A.3.5. What is boosting?
What does the term boosting mean when referring to machine learning algorithms?
Example answer
Boosting refers to a whole class of machine learning algorithms that are built on taking a weak model and reusing it enough times so that it becomes a strong one. The idea is to train a weak model on data, look for areas where the model had errors, and train a second model of the same type that weights the data points where there were errors more heavily, hoping that the second model will fix some of the mistakes of the first. You repeat this process again and again until you hit some limit to the number of models. Then you use all of these models together to make the prediction. By having a large set of models, you’ll get a more accurate result than if you’d used a single model.
One very popular implementation of a boosting method is XGBoost, which is used heavily in both R and Python.
Notes
Boosting is an uncommon-enough term that it’s entirely possible someone with a basic data science background may not know exactly what it means. Thus, this question is more a test of being senior than of having any data science expertise. The question is also a little bit academic; you can imagine someone using XGBoost successfully in their code for years without thinking too deeply about how it works. This question is more “It’s nice to get it right, but not the end of the world if you don’t” than “If you don’t get this question right, you’re unlikely to get the job.”
A.3.6. Favorite algorithm
What’s your favorite machine learning algorithm? All right, can you explain it to me?
Jeroen Janssens
Example answer
My favorite machine learning algorithm is a recurrent neural network. I have been doing a lot of work with natural language processing lately, and recurrent neural networks are great models for classifying text quickly.
Do you know a linear regression? A neural network is like a linear regression except that you have groups of linear regressions and the output of one group of linear regressions is the input to the next group. By tying all these linear regressions together into layers of models, you can make predictions much more accurately.
A recurrent neural network is a special case of a neural network that’s tuned for data that falls in sequences. In the case of natural language processing a block of text, the output part of the way through a sequence of words is the input for the model of the next words.
Notes
This question is one of the many you might get during an interview that are designed to see whether you can explain a complex idea in a simple way.
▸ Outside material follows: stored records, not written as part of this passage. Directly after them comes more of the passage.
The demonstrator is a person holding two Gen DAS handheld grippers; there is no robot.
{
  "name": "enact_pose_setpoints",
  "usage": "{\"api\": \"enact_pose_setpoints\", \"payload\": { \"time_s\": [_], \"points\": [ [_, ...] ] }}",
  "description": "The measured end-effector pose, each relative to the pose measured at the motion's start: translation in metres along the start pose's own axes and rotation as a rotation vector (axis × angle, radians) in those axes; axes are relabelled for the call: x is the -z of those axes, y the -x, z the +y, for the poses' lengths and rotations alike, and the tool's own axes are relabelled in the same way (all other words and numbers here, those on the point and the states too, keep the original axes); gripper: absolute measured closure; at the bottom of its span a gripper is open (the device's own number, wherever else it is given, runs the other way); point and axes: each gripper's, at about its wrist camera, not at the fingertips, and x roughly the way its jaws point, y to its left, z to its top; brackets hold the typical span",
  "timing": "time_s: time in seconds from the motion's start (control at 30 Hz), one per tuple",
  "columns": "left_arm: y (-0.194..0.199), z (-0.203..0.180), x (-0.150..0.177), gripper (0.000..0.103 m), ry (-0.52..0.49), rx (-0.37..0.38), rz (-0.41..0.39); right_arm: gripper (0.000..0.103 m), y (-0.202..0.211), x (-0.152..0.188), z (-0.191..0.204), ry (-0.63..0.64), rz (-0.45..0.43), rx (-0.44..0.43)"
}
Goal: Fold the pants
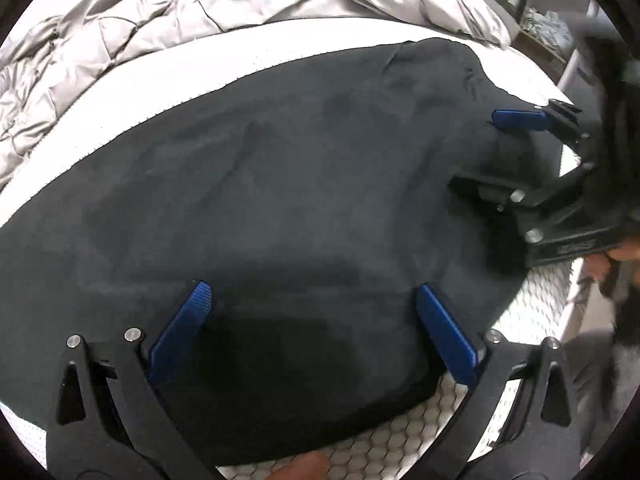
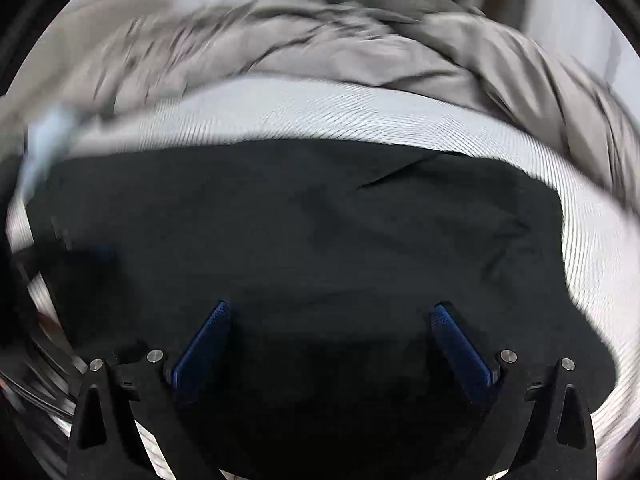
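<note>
Directly beneath both tongs, the dark pants [image 1: 280, 184] lie flat on the bed [image 1: 152, 80], long axis running between them; left tongs [image 1: 312, 300] and right tongs [image 2: 330, 320] both gape, empty.

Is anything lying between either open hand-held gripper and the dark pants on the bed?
Nothing visible. The left hand-held gripper and right hand-held gripper both hang open directly over the dark fabric pants. The crumpled grey comforter lies beyond them on the white mattress.
</note>
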Motion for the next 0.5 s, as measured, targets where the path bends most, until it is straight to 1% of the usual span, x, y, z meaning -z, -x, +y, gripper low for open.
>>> {"api": "enact_pose_setpoints", "payload": {
  "time_s": [0.03,0.07,0.1,0.13,0.17,0.2,0.23,0.27,0.33,0.37,0.43,0.5],
  "points": [
    [0.002,0.006,0.003,0.001,0.013,0.004,0.003,0.001,-0.003,0.007,-0.008,0.014,0.020,0.035],
    [0.002,0.014,0.005,0.001,0.029,-0.005,0.002,0.001,-0.004,0.014,-0.019,-0.001,0.029,0.056],
    [0.002,0.026,0.005,0.001,0.040,-0.026,0.000,0.004,-0.002,0.022,-0.039,-0.038,0.030,0.083],
    [0.005,0.039,0.011,0.001,0.054,-0.064,-0.002,0.004,0.003,0.032,-0.063,-0.110,0.025,0.069],
    [0.002,0.052,0.012,0.001,0.060,-0.082,-0.004,0.004,0.009,0.036,-0.074,-0.155,0.017,0.102],
    [0.005,0.058,0.017,0.001,0.069,-0.088,-0.009,0.003,0.014,0.041,-0.082,-0.188,0.013,0.157],
    [0.008,0.061,0.021,0.001,0.078,-0.080,-0.012,0.003,0.019,0.044,-0.085,-0.197,0.017,0.192],
    [0.011,0.059,0.024,0.001,0.081,-0.069,-0.017,0.003,0.023,0.044,-0.080,-0.195,0.006,0.180],
    [0.013,0.050,0.026,0.001,0.056,-0.048,-0.025,0.003,0.029,0.040,-0.059,-0.172,-0.028,0.096],
    [0.014,0.046,0.029,0.001,0.041,-0.037,-0.032,0.003,0.032,0.038,-0.038,-0.132,-0.044,0.051],
    [0.012,0.041,0.032,0.001,0.051,-0.014,-0.034,0.003,0.033,0.027,0.006,-0.018,-0.075,0.000],
    [0.012,0.044,0.037,0.001,0.060,-0.010,-0.034,0.003,0.025,0.021,0.036,0.073,-0.065,-0.054]
  ]
}}
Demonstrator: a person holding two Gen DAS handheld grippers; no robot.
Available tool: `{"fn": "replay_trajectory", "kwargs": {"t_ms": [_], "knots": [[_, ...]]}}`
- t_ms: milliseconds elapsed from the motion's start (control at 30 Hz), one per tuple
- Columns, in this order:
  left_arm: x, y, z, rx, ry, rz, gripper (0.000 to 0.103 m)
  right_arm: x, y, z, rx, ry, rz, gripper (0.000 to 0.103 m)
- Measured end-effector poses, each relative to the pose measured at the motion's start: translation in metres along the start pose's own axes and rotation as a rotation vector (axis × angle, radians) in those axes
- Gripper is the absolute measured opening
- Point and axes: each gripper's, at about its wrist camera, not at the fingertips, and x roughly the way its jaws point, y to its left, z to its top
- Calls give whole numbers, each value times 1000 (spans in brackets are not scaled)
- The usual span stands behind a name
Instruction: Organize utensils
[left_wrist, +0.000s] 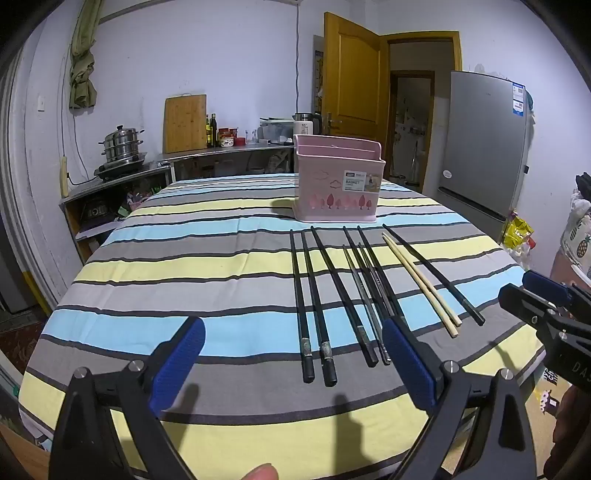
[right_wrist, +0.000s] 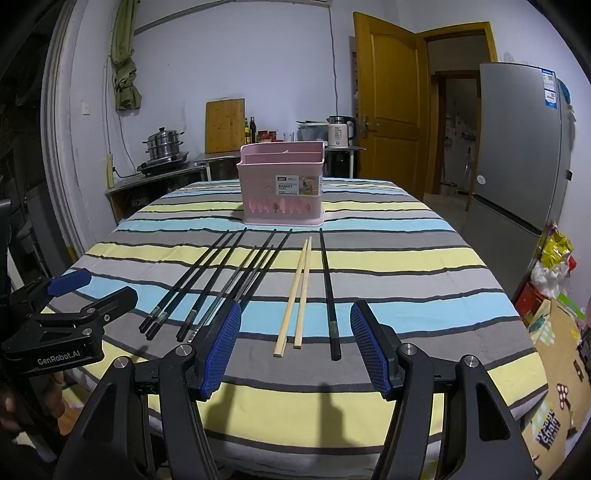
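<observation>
The left hand-held gripper (left_wrist: 293, 363) hangs over the near edge of the tabletop (left_wrist: 166, 266) with its blue-padded fingers (left_wrist: 177, 365) spread wide and nothing between them but striped cloth and the near ends of a few chopsticks lying below. A fingertip (left_wrist: 260, 472) of the person holding it shows at the bottom edge of that view. The right hand-held gripper (right_wrist: 295, 345) is just beside it, also spread, its pads clear of everything; under its gap lie the butt ends of the pale wooden chopsticks (right_wrist: 295, 295) and one lone black chopstick (right_wrist: 328, 295). Each tool shows up at the edge of the other's camera, the right one (left_wrist: 546, 302) low at the right side of the left view, the left one (right_wrist: 70, 306) at the left side of the right view.

Farther out, the chopsticks rest in a loose row on the cloth, all running lengthwise away from the near edge toward the far side. From the left there are several black chopsticks (left_wrist: 317, 299), then thinner metal-looking ones (left_wrist: 364, 291) mixed among more dark sticks, then the wooden pair, then the single black one at the right end. None of them is touched by either tool.

Beyond their far tips, near but apart from them, stands a pink utensil basket (right_wrist: 282, 184) with a paper label on its front, upright on the striped cloth. Behind the tabletop are a counter with a steel steamer pot (right_wrist: 162, 146), a cutting board (right_wrist: 225, 125) leaning on the wall, a kettle (right_wrist: 340, 134), a yellow door (right_wrist: 391, 96) and a grey fridge (right_wrist: 517, 140).
</observation>
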Motion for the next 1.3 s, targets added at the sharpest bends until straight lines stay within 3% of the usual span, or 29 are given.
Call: {"fn": "replay_trajectory", "kwargs": {"t_ms": [1300], "knots": [[0,-3,1,11,10,3,98,2,0,-2,0,4,2,62]]}}
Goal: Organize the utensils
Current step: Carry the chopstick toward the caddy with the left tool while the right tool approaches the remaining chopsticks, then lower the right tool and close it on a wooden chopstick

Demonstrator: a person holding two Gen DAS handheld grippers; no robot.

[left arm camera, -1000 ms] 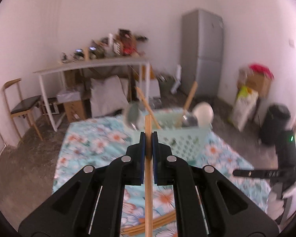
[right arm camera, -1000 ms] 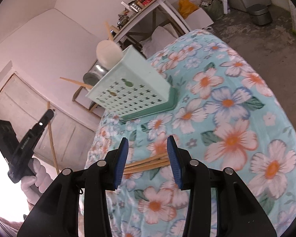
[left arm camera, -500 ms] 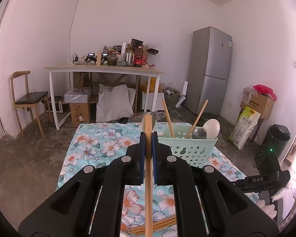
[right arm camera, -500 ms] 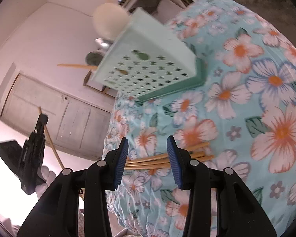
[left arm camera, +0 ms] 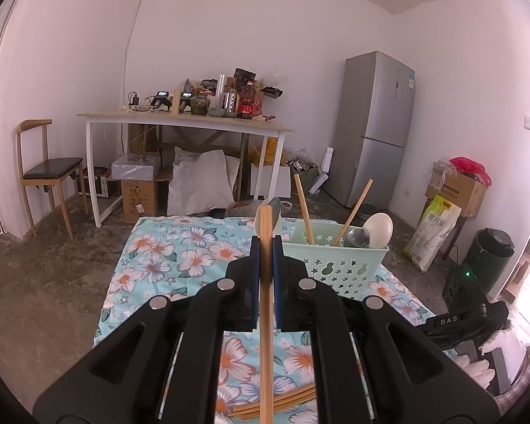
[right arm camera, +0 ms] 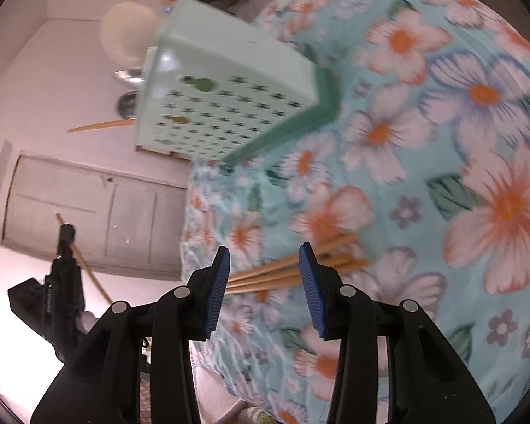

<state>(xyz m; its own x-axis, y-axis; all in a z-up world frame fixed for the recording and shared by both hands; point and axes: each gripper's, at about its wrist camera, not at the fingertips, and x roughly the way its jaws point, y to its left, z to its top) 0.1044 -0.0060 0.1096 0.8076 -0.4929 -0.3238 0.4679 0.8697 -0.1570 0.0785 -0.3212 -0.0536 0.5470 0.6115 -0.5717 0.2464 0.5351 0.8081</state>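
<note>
Floral cloth; left gripper clamps chopstick, right gripper parted

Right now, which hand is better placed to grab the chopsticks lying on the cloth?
Right. Its tongs are open and aimed down at the loose chopsticks, framing them. The left tongs are already shut on a chopstick.

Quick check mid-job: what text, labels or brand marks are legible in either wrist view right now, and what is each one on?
"DAS": white letters on the black right gripper; the rest is hidden.
Yellow-and-white sack: large characters, too blurred to read.
Grey refrigerator: blue sticker, too small.
Black left gripper: white lettering along its body, blurred.
</note>
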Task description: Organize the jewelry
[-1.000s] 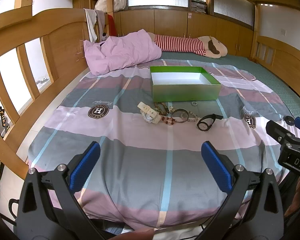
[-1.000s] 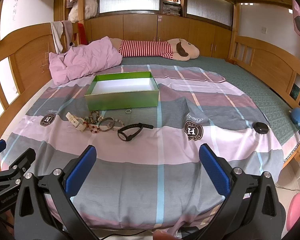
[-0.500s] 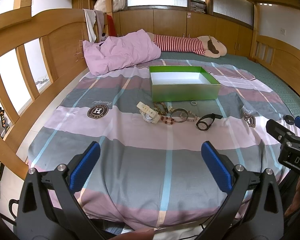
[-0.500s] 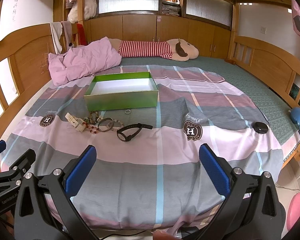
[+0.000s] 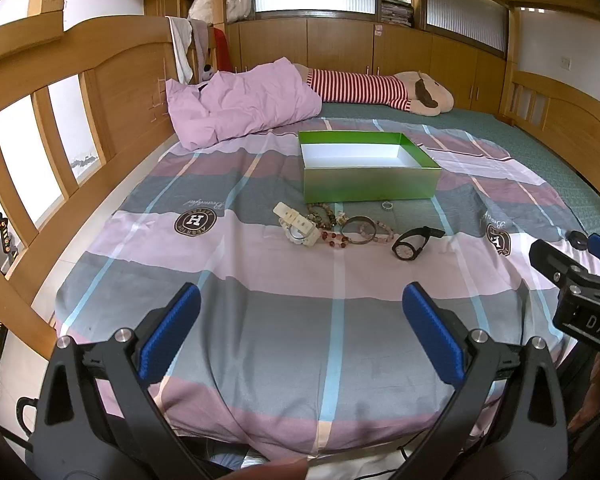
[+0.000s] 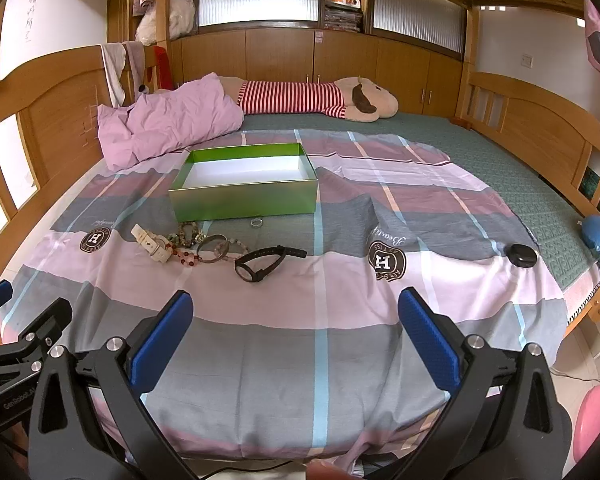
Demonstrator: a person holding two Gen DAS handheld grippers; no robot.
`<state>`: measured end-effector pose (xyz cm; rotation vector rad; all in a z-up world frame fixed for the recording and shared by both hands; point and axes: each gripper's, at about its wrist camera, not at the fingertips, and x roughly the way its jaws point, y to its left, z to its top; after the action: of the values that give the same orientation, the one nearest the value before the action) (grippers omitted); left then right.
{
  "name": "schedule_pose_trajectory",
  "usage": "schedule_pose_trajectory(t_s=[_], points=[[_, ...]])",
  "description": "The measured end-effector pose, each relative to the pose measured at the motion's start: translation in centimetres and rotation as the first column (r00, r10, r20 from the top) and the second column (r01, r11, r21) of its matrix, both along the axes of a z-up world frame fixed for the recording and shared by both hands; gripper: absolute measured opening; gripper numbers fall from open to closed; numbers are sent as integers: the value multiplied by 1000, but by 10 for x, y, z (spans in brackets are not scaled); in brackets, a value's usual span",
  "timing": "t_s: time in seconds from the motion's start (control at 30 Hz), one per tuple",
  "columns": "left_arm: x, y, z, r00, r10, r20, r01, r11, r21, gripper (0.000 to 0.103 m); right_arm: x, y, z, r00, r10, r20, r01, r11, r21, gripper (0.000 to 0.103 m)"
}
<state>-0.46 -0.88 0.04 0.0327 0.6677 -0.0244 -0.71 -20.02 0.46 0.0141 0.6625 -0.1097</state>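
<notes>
Barely anything shifted: each hand-held gripper (image 5: 300, 312) (image 6: 294, 320) stays spread, jewelry (image 5: 352, 232) untouched beside green box (image 5: 370, 188)

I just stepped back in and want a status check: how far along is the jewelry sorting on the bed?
Nothing looks done yet: the green box shows only its white bottom. Nothing is in hand either; the left claw and right claw are both open, short of the pile. Left to do: the white watch, the bracelets, the black watch and the small ring, all on the blanket.
</notes>
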Motion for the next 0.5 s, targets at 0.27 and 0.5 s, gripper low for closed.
schedule_pose_trajectory(t_s=[0.27,0.5], points=[[0,0,0,1000,0,0,0,1000,0,100,0,0,0,1000,0,2,0,1000,0,101],[-2,-1,-1,1000,-1,-2,1,1000,1,100,0,0,0,1000,0,2,0,1000,-2,101]])
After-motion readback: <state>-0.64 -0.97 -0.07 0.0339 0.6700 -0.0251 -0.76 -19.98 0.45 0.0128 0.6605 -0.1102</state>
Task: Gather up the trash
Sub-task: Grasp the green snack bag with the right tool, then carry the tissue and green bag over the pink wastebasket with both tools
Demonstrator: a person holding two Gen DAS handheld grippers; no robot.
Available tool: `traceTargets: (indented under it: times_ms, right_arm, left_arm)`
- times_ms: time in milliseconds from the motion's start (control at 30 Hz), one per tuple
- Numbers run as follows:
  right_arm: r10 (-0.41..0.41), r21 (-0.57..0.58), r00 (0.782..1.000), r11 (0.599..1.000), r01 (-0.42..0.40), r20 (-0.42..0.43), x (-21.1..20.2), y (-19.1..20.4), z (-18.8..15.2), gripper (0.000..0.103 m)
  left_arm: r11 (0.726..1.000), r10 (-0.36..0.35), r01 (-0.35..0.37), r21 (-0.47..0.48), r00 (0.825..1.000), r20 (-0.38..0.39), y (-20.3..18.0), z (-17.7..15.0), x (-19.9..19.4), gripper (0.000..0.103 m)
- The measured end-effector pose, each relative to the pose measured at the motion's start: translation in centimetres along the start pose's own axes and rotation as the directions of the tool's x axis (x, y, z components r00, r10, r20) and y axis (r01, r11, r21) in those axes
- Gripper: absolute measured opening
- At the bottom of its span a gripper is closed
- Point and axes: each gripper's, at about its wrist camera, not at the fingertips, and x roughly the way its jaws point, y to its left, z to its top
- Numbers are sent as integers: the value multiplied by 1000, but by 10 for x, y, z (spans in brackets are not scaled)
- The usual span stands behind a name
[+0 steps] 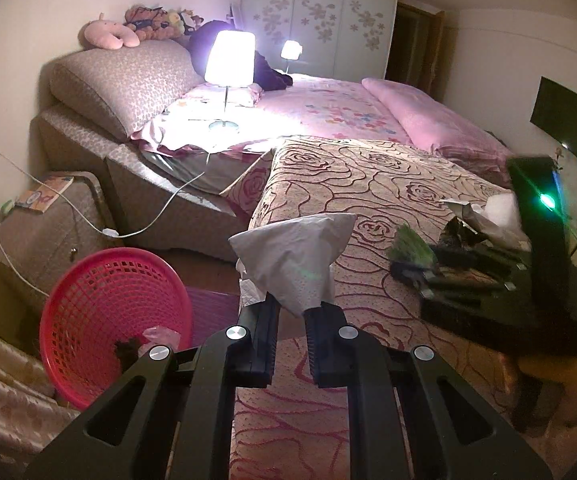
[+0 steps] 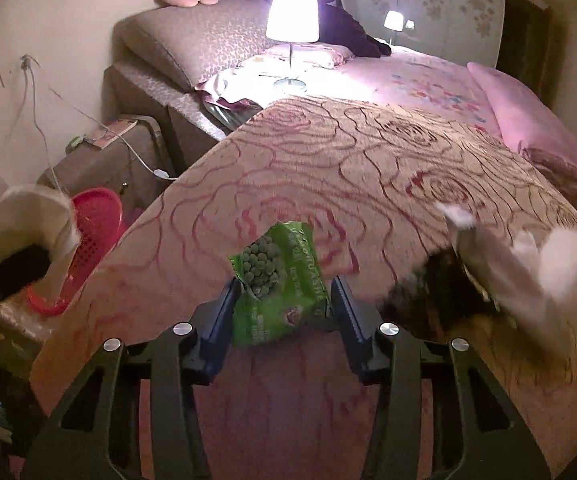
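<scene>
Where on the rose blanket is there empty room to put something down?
The rose blanket is bare across its middle, from the lamp side to the pink quilt. It is crowded near the front edge: the green pea packet sits between the right gripper fingers, with crumpled white wrappers beside it.

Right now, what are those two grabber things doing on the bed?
A person is picking up trash with a grabber in each hand. The left gripper is shut on a white tissue, held up near the red basket on the floor. The right gripper has a green pea snack bag between its fingers on the rose-patterned blanket. More crumpled paper lies to its right.
</scene>
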Motion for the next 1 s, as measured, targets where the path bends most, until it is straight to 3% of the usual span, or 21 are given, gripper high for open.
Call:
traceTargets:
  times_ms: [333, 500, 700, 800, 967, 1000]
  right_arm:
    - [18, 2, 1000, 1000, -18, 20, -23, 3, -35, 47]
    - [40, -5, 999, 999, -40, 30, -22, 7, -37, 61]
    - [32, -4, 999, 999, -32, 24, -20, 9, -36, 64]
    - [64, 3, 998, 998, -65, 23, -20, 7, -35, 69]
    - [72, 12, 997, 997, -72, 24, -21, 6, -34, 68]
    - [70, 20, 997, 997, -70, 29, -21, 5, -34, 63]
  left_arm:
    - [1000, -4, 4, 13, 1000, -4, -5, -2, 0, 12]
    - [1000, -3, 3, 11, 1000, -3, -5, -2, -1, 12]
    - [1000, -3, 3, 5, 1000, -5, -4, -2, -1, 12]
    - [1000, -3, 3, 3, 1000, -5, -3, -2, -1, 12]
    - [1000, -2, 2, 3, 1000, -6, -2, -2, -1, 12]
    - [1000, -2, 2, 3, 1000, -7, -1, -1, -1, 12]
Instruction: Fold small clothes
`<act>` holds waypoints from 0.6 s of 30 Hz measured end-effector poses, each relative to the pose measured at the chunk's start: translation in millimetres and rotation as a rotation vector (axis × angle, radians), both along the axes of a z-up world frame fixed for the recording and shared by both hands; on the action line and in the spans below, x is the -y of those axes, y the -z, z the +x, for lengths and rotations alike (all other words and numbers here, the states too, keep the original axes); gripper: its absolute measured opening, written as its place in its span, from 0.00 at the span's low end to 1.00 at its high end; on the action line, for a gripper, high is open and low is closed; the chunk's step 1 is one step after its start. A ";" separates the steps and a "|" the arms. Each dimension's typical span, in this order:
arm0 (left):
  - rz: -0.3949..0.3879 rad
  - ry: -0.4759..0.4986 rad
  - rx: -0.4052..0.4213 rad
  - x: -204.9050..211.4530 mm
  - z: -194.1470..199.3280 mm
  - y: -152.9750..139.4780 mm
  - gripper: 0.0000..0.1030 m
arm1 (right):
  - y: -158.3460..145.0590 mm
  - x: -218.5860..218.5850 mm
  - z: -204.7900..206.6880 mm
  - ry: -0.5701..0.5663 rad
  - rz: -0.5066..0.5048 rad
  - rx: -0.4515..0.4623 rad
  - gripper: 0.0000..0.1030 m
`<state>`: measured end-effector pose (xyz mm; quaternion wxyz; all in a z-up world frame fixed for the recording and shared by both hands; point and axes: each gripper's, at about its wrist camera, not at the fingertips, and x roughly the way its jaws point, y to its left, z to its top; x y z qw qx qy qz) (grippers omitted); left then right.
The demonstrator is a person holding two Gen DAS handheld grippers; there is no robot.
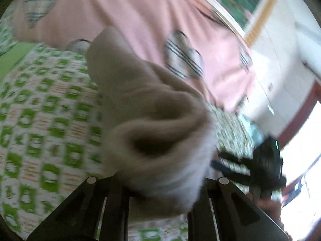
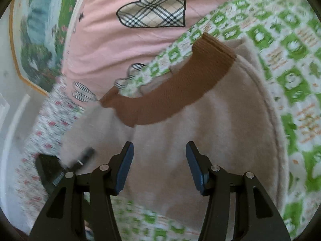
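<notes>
Up close on my left wrist view, the left hand-held gripper (image 1: 158, 182) is clamped on the beige fleece garment (image 1: 140, 108), lifted over the green-checked bedspread (image 1: 40, 120). On the right view, my right hand-held gripper (image 2: 159, 168) hangs with jaws apart above that garment's brown ribbed cuff (image 2: 170, 98).

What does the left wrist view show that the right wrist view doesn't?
Only the left wrist view: beige fabric bunched up close over the left gripper, hiding its fingertips. Only the right wrist view: the garment's brown ribbed band and the right gripper open above it. Both: the green checked bedsheet and the pink quilt with plaid hearts.
</notes>
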<state>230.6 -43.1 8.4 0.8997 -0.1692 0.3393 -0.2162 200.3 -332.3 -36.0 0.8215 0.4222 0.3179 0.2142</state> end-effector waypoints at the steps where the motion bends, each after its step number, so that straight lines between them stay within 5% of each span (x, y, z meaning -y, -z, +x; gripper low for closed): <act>1: 0.028 0.026 -0.004 13.8 -0.6 4.3 0.12 | -0.3 0.7 4.7 -0.020 0.015 -0.002 0.61; 7: 0.111 0.101 -0.052 53.8 -3.2 35.4 0.12 | 10.8 -7.2 36.6 -0.126 0.165 -0.014 0.74; 13: 0.199 0.127 -0.032 63.1 -12.3 40.8 0.12 | 13.0 -27.5 82.5 -0.163 0.186 -0.018 0.74; 15: 0.242 0.127 -0.019 71.0 -14.3 39.4 0.12 | 5.9 -33.9 97.1 -0.138 0.117 -0.014 0.74; 16: 0.271 0.129 -0.011 75.6 -16.9 38.3 0.12 | 0.8 -36.5 104.4 -0.123 0.066 -0.011 0.68; 18: 0.316 0.128 -0.002 82.9 -17.1 36.2 0.12 | -9.9 -40.0 113.2 -0.114 -0.004 -0.011 0.37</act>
What algorithm you choose for your answer isn’t nearly as important as being able to express how it works clearly. That said, this question is a great opportunity to highlight interesting past work you’ve done by expressing an algorithm that relates to the work and talking about it.
A.3.7. Training vs. test data
What is training data, and what is test data? What is your general strategy for creating these datasets?
Example answer
Training data is data that is used to train a machine learning model. Test data is data that is not used in training a machine learning model; instead, it is used to validate how well the model works. These datasets need to be separate because if data is used to train a model, the model can learn the correct result for the data and will be artificially good at fitting to it.
There are many ways to split training data and test data. My general approach is to take a small random sample, such as 10%, at the beginning of an analysis and use that as my test data for all my models while the other 90% is training data. When I’ve found a model I like that performs well enough, I retrain the model on all the data (both training and test) to get the most accurate model to deploy to production.
Notes
It’s really important to have a good explanation of the difference between training and test data, because understanding the distinction and how to think about it is a fundamental part of creating a machine learning model. That being said, there are many valid strategies for splitting your data. Besides random sampling, for example, you could use cross-validation to avoid biasing your model while training it on more data. So long as you have a logical explanation of why you chose a method, you should be good.
A.3.8. Feature selection
How would you do feature selection if you had 1,000 covariates and had to reduce them to 20?
Alex Hayes
Example answer
There are several different ways to do this. One possible solution in the case of a prediction problem is to use a lasso regression. A lasso regression is a special type of linear regression that applies a penalty to increasing the value of the coefficients. By increasing the penalty term in the regression, you can make the model have fewer and fewer coefficients until it uses only the 20 most important covariates. In this way, the model selects what the coefficients should be in the model. Although a lasso regression has a lower accuracy score than a linear regression with all the covariates on the training data, it has the benefit of using only a small number of them and may perform better on the test data, as lasso reduces the likelihood of overfitting.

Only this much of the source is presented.